Otto Rehhagel führt Griechenland an der EM 2004 auf den europäischen Thron und sich selbst in den Götterolymp. Ioannis Topalidis figuriert an der EM in Portugal für «Rehakles» als Sprachrohr.
Für gewöhnlich gehören die Sympathien im Fussball dem Aussenseiter. Nur war der EM-Final am 4. Juli 2004 im «Estadio da Luz» in Lissabon zwischen Favorit Portugal und Aussenseiter Griechenland keine gewöhnliche Partie. Da kämpfte auf der einen Seite die «goldene Generation» des portugiesischen Fussballs mit Luis Figo, Rui Costa oder Deco an der Seite eines aufstrebenden Cristiano Ronaldos in der Heimat um die späte Krönung ihrer Nationalmannschaftskarriere; gegen ein griechisches Team, das sich dem modernen Fussball verweigert und mit einem defensiven Spielstil das Final-Ticket gesichert hatte.
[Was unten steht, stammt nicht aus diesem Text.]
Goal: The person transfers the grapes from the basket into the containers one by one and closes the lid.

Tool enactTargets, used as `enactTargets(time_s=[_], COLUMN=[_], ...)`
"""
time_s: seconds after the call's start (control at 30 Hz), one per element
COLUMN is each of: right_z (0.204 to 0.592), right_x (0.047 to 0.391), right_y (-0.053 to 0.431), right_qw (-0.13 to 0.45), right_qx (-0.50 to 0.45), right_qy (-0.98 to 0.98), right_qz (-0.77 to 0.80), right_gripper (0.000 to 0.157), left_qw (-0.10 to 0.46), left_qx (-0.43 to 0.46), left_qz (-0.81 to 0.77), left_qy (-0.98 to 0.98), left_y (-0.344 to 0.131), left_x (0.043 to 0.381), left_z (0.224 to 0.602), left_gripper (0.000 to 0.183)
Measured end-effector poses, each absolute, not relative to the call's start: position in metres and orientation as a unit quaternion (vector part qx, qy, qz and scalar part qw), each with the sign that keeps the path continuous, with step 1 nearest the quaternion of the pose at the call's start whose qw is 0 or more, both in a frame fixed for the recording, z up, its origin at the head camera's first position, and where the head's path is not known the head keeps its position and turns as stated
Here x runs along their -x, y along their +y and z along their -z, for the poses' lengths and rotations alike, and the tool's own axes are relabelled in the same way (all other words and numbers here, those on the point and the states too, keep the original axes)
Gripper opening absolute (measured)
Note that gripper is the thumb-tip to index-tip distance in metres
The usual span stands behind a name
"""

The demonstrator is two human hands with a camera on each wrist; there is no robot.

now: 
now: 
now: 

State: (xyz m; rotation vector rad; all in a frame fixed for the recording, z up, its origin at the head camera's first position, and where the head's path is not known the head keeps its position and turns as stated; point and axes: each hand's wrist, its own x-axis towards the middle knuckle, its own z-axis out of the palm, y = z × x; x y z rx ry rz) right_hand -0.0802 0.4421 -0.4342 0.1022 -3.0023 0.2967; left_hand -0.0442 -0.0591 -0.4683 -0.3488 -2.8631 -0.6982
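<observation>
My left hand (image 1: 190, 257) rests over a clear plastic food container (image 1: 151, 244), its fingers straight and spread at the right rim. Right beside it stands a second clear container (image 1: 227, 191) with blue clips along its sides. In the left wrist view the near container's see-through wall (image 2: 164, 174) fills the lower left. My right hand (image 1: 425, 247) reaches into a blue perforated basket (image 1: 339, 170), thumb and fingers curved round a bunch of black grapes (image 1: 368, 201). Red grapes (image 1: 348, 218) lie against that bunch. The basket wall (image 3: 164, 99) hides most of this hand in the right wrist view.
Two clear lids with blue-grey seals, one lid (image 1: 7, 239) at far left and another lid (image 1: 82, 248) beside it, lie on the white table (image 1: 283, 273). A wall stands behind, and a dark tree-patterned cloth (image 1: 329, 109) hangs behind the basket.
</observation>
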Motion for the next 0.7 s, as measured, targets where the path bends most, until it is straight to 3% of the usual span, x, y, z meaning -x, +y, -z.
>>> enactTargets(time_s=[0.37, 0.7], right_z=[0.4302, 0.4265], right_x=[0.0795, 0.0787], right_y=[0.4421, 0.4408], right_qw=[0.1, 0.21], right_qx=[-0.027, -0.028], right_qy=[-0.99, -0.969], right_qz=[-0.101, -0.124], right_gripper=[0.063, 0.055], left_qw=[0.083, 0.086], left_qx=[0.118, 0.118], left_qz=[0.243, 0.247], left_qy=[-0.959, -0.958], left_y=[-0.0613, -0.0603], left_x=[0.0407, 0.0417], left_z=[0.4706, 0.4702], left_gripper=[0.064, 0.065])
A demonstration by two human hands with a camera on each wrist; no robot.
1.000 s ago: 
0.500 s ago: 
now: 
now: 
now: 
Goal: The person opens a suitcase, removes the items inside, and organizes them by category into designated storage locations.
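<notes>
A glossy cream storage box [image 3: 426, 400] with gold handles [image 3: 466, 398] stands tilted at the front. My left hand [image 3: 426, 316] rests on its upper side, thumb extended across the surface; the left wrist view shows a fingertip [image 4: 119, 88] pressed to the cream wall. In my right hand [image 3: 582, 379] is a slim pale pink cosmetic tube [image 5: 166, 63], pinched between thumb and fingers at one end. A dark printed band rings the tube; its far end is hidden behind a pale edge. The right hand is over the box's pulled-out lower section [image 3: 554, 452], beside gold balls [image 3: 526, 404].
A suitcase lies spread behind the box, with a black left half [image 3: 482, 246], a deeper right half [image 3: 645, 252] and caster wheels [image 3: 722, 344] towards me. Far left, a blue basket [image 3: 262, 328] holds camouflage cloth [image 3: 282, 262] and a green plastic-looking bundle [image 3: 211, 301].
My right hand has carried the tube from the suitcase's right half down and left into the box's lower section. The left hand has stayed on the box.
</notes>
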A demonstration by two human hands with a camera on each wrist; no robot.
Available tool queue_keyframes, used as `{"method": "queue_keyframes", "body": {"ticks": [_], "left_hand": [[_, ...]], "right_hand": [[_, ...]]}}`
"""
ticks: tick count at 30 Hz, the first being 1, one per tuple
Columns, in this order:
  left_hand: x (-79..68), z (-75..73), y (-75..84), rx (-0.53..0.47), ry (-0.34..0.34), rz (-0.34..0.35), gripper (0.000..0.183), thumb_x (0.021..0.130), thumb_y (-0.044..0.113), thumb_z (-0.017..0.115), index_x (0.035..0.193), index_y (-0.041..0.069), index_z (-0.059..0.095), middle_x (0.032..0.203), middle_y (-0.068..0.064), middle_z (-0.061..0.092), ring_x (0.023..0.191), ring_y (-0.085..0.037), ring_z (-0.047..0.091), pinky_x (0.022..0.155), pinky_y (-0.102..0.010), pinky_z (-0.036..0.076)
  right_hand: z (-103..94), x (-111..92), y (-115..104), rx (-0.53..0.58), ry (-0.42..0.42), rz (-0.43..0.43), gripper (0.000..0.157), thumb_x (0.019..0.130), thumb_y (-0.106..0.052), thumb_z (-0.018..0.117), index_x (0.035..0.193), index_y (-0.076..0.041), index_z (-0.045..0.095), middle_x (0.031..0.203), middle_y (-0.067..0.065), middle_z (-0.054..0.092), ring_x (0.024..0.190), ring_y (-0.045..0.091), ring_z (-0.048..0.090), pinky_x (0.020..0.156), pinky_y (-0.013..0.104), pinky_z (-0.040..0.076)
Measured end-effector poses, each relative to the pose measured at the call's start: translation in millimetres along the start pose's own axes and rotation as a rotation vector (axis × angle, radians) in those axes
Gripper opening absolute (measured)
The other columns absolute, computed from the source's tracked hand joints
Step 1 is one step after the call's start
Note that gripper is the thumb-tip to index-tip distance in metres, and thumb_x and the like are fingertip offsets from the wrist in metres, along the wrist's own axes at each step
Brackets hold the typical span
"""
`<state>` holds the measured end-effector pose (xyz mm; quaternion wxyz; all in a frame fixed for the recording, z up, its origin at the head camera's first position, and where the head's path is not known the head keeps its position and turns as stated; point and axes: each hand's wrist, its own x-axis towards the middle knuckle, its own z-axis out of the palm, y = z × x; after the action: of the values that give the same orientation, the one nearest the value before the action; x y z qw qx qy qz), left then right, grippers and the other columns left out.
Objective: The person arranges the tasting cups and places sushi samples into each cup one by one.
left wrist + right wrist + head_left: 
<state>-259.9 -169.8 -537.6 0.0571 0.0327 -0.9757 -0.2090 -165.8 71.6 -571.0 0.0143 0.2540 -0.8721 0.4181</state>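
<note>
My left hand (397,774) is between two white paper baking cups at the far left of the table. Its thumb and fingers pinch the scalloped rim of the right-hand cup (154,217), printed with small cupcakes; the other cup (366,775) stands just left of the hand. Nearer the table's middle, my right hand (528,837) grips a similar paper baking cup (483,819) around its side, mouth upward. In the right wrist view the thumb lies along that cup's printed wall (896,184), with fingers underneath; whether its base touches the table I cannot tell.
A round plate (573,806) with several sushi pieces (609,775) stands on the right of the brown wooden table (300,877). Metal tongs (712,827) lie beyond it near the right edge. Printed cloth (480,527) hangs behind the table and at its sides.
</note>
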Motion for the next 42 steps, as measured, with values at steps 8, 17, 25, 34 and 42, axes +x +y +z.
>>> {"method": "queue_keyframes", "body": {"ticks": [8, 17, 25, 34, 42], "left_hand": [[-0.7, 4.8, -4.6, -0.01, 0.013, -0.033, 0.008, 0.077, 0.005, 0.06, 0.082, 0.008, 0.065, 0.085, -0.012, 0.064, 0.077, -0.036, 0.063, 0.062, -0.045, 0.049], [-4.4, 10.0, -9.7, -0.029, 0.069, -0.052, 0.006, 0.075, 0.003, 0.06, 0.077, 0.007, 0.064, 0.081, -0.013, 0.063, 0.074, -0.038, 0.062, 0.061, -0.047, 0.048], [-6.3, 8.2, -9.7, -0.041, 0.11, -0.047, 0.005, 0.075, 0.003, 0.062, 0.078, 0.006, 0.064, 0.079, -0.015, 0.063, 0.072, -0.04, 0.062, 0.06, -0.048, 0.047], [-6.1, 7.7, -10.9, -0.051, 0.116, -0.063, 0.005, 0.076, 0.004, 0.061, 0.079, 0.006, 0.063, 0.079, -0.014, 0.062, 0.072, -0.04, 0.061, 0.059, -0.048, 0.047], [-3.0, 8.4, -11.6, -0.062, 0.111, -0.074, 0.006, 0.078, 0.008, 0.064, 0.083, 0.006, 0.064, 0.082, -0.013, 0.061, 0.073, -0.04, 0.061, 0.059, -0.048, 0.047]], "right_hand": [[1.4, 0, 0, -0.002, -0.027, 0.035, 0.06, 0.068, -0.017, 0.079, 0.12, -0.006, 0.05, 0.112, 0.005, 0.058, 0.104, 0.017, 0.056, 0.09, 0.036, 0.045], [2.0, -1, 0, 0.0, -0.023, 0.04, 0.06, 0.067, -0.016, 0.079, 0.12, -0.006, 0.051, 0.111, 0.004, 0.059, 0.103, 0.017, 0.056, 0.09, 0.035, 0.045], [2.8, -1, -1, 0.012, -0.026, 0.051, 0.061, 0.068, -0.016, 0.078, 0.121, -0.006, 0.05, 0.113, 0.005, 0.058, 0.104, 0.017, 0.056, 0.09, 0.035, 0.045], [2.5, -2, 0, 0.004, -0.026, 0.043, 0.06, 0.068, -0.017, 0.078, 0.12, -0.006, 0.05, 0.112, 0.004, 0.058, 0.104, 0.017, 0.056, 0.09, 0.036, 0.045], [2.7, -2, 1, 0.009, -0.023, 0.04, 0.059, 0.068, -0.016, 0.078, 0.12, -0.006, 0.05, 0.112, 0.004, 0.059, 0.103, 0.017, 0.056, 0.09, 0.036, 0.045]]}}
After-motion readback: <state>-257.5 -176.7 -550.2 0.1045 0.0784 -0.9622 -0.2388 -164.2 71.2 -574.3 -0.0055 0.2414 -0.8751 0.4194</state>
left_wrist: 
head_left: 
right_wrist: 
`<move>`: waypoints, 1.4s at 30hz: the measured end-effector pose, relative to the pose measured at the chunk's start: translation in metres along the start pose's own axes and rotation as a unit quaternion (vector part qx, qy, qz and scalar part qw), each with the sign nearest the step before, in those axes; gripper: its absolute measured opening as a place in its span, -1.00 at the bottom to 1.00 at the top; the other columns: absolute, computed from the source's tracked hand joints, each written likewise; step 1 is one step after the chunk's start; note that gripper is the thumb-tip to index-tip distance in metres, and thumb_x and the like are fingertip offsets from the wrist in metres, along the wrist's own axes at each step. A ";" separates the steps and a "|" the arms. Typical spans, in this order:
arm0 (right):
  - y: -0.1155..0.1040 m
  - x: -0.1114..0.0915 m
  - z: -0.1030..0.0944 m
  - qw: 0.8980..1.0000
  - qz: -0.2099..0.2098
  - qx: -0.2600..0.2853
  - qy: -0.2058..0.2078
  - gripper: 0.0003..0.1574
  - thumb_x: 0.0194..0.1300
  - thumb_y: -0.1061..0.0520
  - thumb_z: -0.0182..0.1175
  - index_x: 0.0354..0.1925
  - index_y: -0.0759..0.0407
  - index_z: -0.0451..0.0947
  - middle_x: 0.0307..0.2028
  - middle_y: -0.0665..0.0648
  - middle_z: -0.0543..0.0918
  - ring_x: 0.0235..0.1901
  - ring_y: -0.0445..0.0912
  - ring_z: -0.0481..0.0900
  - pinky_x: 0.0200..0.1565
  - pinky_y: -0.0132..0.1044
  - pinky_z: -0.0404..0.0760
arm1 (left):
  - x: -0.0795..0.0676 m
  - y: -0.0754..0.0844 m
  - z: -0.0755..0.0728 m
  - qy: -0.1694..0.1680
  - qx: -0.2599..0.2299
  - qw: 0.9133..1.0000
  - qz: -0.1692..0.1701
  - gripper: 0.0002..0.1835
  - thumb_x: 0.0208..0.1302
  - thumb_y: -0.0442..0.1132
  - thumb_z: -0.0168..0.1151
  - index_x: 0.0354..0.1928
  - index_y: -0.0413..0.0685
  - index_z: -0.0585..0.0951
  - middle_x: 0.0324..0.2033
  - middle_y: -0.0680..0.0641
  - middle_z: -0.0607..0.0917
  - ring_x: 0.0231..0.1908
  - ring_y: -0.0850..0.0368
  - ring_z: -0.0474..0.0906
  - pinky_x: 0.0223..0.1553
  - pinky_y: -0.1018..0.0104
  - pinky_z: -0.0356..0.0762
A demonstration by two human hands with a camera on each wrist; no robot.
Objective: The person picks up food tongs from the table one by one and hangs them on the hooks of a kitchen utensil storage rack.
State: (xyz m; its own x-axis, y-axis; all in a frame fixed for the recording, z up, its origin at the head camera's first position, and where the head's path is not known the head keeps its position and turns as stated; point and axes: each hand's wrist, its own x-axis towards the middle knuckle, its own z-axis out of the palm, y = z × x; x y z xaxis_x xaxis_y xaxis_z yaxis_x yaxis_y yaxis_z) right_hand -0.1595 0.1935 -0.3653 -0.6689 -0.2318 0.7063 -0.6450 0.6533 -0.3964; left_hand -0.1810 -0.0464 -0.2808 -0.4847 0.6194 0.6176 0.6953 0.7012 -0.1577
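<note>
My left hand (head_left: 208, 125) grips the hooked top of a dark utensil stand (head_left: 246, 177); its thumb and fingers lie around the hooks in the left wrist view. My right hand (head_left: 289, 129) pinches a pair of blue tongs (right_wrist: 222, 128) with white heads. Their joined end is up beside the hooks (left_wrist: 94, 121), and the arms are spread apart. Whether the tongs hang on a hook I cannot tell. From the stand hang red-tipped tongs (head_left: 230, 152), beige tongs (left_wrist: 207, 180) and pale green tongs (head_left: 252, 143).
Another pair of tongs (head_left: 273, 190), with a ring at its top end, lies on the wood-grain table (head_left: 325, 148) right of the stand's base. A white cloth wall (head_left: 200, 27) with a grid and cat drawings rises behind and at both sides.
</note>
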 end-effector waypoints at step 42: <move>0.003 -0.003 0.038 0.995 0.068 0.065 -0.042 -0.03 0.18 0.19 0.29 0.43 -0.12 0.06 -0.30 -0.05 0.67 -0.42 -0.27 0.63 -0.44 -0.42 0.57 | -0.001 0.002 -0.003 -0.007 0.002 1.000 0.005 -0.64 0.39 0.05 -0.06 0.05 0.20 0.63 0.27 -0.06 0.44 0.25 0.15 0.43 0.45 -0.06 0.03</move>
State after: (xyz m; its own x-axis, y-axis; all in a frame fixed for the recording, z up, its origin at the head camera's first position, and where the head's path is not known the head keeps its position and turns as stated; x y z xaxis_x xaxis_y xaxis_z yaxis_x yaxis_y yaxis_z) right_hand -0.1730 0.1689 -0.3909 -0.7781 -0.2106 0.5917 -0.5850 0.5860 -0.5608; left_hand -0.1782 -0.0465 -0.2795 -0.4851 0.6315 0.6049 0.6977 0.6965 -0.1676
Wie wenig sich die Griechen vor 17 Jahren um die Befindlichkeiten des gemeinen Fussballfans scherten, belegte neben den humorlosen 1:0-Siegen in Viertel- und Halbfinal gegen Titelverteidiger Frankreich und Tschechien die Tatsache, dass sie die längst aus der Mode geratene Position des Liberos wieder entdeckten. «Modern ist, wenn man gewinnt», antwortete Trainer Otto Rehhagel denen, die seine Methoden als aus der Zeit gefallen betitelten.
Und Griechenland gewann oft an der EM 2004: erstmals überhaupt an einer Endrunde, erstmals in einem K.o.-Spiel an einer Endrunde, erstmals in einem Endrunden-Final. Das dritte 1:0 in Folge hievte die Griechen auf den europäischen Fussballthron und Rehhagel in den griechischen Götterolymp. Dabei konnten sich der Trainer und seine Spieler nicht einmal ordentlich verstehen. Rehhagels Assistenztrainer Ioannis Topalidis musste für den Trainerdoyen als Übersetzer walten – sowohl in Mannschaftskreisen als auch nach aussen.
Neben den schillernden Figuren des griechischen Europameisters wie Goalgetter Angelos Charisteas, Goalie Antonios Nikopolidis oder Rehhagel mochte Topalidis als austauschbar wirken. Es gab Stimmen die sagten, die einzige Qualifikation des in Stuttgart geborenen Griechen sei die Fähigkeit, Deutsch und Griechisch zu sprechen. Rehhagel aber betonte: «Meine Spieler sagen immer: Der Ioannis redet wie ich, nur auf Griechisch. Wir sprechen die gleiche Fussballersprache.»
Der damals 41-jährige Assistent und Dolmetscher erwies sich als umsichtiger Vermittler zwischen den Kulturen, der es verstand, Rehhagels Worte für das Team entsprechend umzuformen. Wenn der deutsche, teils autokratisch agierende Coach das Team mit «Meine Herren» ansprach, redete Topalidis zu den «Paidia» (Kindern). Fussballgott Rehhagel hinterliess den Griechen neben dem EM-Titel 2004 ein gutes Dutzend Bonmots. An beiden Errungenschaften dürfte Sprachrohr Topalidis nicht unwesentlich beteiligt gewesen sein.